As a general point, the global RTF to MD conversion switch is going to be overkill (and in the way) for anyone using a fair amount of Markdown in the source. As noted in the manual, it’s really meant more for those that are not at all fans of using the method for writing, but just want access to one or two of our more advanced technical outputs, like LaTeX or DocBook. It is meant to take a source that is oblivious to Markdown and make it look as typed—and so thus escaping just about everything that might be confused with syntax.
The secondary checkbox you refer to isn’t meant to be a “let me use Markdown anyway” flag. It might allow some to pass thru, but that’s not it’s intention. It’s meant more for people who must put some other types of markup into their text, such as citation markers for post-processing in Zotero or whatever, without interference.
That said, I do agree there are some things we could probably do better with this flag off, and I have noted some issues with both the flag on and off, where some things that should be escaped aren’t, like asterisks at the beginning of the line, which a writer might use as a casual footnote, and end up getting a bullet list instead.
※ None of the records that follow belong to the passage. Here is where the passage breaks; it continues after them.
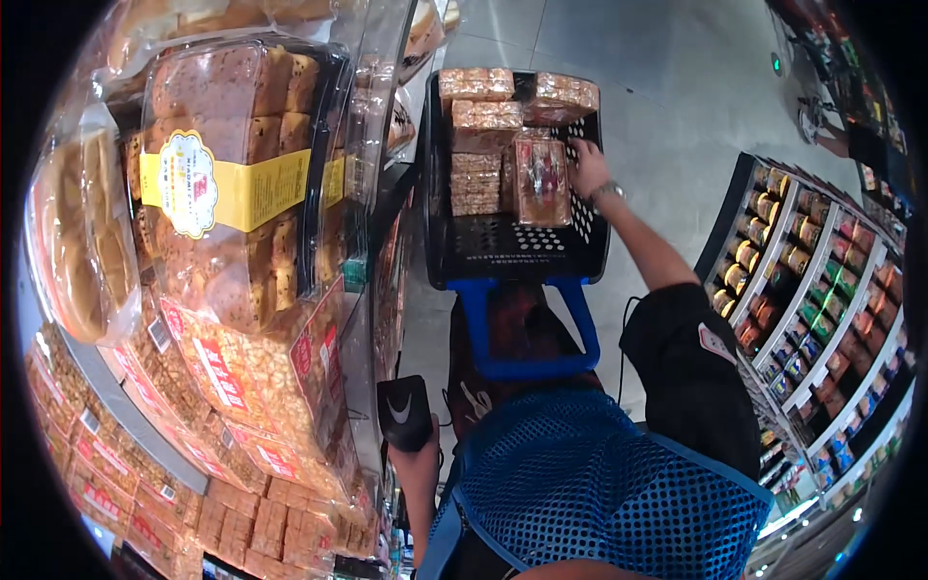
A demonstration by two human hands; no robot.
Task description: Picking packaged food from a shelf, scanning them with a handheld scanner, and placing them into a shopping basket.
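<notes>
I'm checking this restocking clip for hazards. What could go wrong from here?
The right hand reaches far out over the black crate to a clear pack standing on edge; it may tip or get crushed against the neighbouring packs. The left hand is busy with a black handheld device, so one hand alone must handle the pack. The crate sits on a blue cart, which might roll.

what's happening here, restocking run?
It looks like shelf work in a store aisle. The person's right hand reaches into a black basket on a blue-handled cart, touching a clear pack of baked goods that stands among other such packs. The left hand holds a small black device low, near the body. Shelves packed with bread and pastry packs are on the person's left. Whether packs are going in or coming out can't be told.
</notes>
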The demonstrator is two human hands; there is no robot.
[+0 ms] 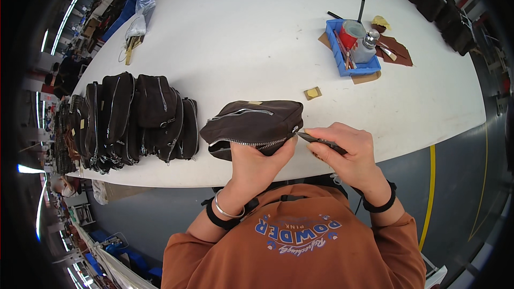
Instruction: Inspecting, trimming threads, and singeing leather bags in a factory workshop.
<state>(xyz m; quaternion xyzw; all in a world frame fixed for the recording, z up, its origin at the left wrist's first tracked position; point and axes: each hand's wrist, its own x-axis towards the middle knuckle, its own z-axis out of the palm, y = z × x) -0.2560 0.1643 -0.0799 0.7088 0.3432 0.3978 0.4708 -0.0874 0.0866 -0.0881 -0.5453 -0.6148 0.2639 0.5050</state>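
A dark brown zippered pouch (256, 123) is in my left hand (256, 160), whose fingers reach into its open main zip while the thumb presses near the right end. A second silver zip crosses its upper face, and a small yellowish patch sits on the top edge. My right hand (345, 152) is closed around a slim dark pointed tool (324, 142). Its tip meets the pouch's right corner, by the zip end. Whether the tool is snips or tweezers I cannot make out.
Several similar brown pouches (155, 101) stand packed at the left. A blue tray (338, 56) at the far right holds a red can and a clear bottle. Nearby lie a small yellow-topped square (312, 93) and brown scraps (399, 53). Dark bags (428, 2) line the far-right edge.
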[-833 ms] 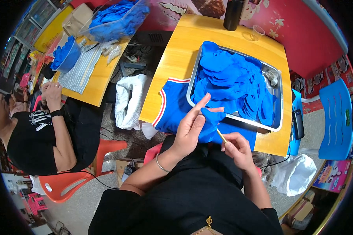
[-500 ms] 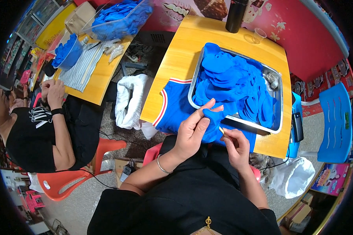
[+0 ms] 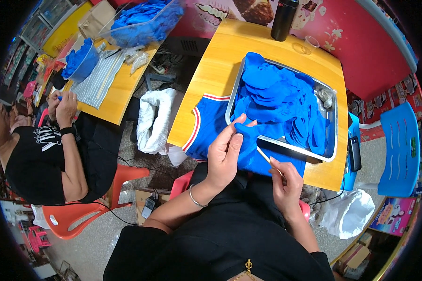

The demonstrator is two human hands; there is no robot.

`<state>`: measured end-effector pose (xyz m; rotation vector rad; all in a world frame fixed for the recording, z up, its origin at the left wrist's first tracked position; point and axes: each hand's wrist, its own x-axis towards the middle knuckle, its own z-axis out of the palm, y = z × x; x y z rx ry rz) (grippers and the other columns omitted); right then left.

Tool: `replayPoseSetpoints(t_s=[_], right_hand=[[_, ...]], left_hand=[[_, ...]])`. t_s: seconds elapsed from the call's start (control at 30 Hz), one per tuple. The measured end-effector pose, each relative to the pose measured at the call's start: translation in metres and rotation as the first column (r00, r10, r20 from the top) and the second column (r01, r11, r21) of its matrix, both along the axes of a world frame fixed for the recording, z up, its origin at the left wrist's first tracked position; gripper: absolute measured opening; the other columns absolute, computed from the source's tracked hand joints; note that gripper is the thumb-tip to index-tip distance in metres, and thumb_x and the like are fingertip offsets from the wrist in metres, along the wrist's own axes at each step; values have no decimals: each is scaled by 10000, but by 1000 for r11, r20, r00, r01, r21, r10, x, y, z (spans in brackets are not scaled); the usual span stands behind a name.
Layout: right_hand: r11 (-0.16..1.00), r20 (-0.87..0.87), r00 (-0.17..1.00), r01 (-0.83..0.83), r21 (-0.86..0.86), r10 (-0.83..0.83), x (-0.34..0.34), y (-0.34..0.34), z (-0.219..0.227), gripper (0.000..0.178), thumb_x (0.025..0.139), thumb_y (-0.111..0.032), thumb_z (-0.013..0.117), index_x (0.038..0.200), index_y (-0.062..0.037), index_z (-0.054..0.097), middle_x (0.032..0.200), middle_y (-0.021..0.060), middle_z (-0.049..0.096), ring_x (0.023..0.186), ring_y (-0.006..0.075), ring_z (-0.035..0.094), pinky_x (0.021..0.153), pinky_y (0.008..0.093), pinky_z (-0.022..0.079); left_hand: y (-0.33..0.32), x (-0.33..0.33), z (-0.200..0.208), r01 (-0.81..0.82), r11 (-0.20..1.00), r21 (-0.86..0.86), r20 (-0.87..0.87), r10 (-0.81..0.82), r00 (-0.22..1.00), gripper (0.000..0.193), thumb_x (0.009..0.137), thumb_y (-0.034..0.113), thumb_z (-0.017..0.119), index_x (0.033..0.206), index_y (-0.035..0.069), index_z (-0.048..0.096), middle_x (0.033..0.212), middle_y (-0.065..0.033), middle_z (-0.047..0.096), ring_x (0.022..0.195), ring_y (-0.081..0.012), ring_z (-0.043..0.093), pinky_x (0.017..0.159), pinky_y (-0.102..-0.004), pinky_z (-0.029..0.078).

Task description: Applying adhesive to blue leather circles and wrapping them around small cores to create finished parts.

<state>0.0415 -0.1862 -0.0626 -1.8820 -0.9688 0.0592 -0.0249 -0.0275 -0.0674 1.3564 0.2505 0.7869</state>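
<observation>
Between the thumb and fingers of my left hand (image 3: 225,157) is a small blue fabric piece (image 3: 247,140), held up over the table's front edge. My right hand (image 3: 287,181) pinches a thin pale stick (image 3: 263,154), its tip pointing up and left toward the fabric. Whether the tip touches the fabric, I cannot tell. Just beyond my hands, a metal tray (image 3: 334,136) holds a heap of blue fabric pieces (image 3: 279,93). A blue garment with red and white trim (image 3: 202,124) lies under the tray's left side and near edge.
On the wooden table (image 3: 225,47) stand a black bottle (image 3: 283,21) and a clear cup (image 3: 311,44). A white-lined bin (image 3: 150,124) is left of the table. Further left, a co-worker's hands (image 3: 64,105) hold something blue. A blue chair (image 3: 398,150) stands right.
My right hand has drawn back right and slightly down, showing more of the stick. My left hand has shifted slightly left with the fabric piece. Something blue now shows in the co-worker's fingers.
</observation>
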Motion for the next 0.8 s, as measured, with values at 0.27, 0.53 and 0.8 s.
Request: replayPoseSetpoints(t_s=[0.27, 0.53, 0.8], right_hand=[[995, 40, 999, 38, -97, -34, 1, 4, 17, 258, 763, 61, 594, 996, -44, 631, 730, 123, 589, 613, 250, 587, 534, 316, 452], [830, 481, 870, 186, -525, 109, 9, 4, 64, 308, 746, -45, 568, 1035, -139, 620, 711, 60, 516, 570, 221, 578, 483, 333, 441], [709, 591, 728, 208, -674, 348, 18, 23, 89, 220, 741, -129, 583, 960, -146, 605, 708, 35, 521, 583, 169, 598, 449, 310, 452]], left_hand=[[-3, 1, -7, -4, 993, -118, -74, -5, 997, 357, 953, 117, 428, 1279, -30, 434, 1170, -114, 554, 1040, -117, 514, 930, -254, 390], [-11, 13, -34, 19, 858, -514, -59, -57, 997, 347, 946, 123, 447, 1267, -10, 441, 1157, -79, 560, 1002, -112, 538, 909, -275, 425], [-17, 9, -29, 154, 628, -763, 3, -234, 972, 301, 931, 186, 491, 1194, 41, 462, 1092, -70, 588, 973, -155, 578, 862, -316, 465]])
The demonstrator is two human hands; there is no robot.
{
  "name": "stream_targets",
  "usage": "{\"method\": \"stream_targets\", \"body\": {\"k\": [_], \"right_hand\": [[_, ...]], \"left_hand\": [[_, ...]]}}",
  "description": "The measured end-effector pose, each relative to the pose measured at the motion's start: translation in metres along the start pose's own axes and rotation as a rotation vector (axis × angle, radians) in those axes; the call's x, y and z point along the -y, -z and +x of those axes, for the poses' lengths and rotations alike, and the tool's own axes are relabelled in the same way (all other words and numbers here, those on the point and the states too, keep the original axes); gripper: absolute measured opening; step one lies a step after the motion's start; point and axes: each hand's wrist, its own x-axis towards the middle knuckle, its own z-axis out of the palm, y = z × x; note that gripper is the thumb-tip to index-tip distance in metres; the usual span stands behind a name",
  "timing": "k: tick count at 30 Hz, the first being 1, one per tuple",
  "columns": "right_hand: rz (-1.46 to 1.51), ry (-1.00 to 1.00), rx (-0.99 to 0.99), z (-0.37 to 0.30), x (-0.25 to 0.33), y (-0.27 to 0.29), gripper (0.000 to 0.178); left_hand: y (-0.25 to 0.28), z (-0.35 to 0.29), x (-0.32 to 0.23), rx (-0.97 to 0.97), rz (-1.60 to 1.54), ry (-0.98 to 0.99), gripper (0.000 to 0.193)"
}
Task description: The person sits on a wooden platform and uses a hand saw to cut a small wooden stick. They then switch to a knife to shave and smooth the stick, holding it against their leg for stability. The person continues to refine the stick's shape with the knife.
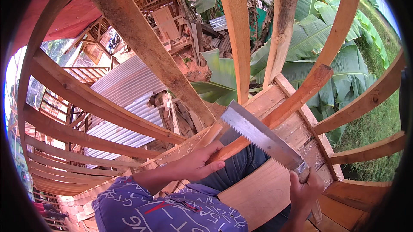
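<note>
nearest, the right hand point(303, 189) is clenched round the handle of a broad steel handsaw with a toothed edge point(260, 137); the blade runs up and away from those fingers, its square tip resting on a long reddish-brown wooden batten point(279, 111); the left hand point(200, 163) grips that same batten just below the blade, fingers curled over its top edge, pinning it against the pale plank frame point(262, 184) beneath; a blue patterned sleeve point(150, 208) covers the left arm; to cut well, i would judge, the holding fingers should stay clear of the teeth, the batten pressed firm, and the strokes long and light along one line; beyond the fingers, curved timber ribs point(99, 103) fan outward; farther off lie grey corrugated metal sheets point(124, 103) and green banana leaves point(318, 51).
</note>
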Motion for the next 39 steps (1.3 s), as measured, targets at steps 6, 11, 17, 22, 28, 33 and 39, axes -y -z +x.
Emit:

Is this a bug? If not how would it be possible to make use of some amount of richtext features while writing markdown for the most part?
Here is an older topic on this matter: Turning on “Convert rich text to MultiMarkdown” breaks MMD. There is no one right best way though! Scrivener gives one a wide variety of tools from which they can build a workflow that matches their preferences. You can go from using RTF conversion with a little markup here and there via styles set to pass-thru as raw markup. You can make heavy use of styles and section layouts to do a lot of the heavy-lifting with syntax for you, to the point of pretty much not having any in the editor at all. You can mix and match automatic generation with manually typed in stuff.
There is no right way to do this, and exploring the option in Chapter 21 and picking which are right for you is really the best I can suggest. For use cases, check here on the forum, we’ve got lots of ground covered in terms of how the software can help author Markdown texts.
Also be sure to check out the user manual source itself, which is itself firmly in the “hybrid Markdown” arena. I have since gone back to using Markdown lists (because lists rich text lists sound good on paper but in my experience with them, it’s a major point of regret in using them in that project), but otherwise it’s mainly cross-references where you’ll find syntax, and that’s because I strongly prefer internal links as a writing tool rather than a shortcut for generating syntax. It really does not bother me one bit to throw a couple of square brackets around a link I mean for the reader to have access to as well.
Overall my advice would be to turn this checkbox off entirely. And start from this from the perspective of: okay, I’ve got this formatting in my editor, how can I tell the compiler to convert it for me (or is this maybe just easier to type in). Over time you’ll build up a library of techniques that you can apply to future projects.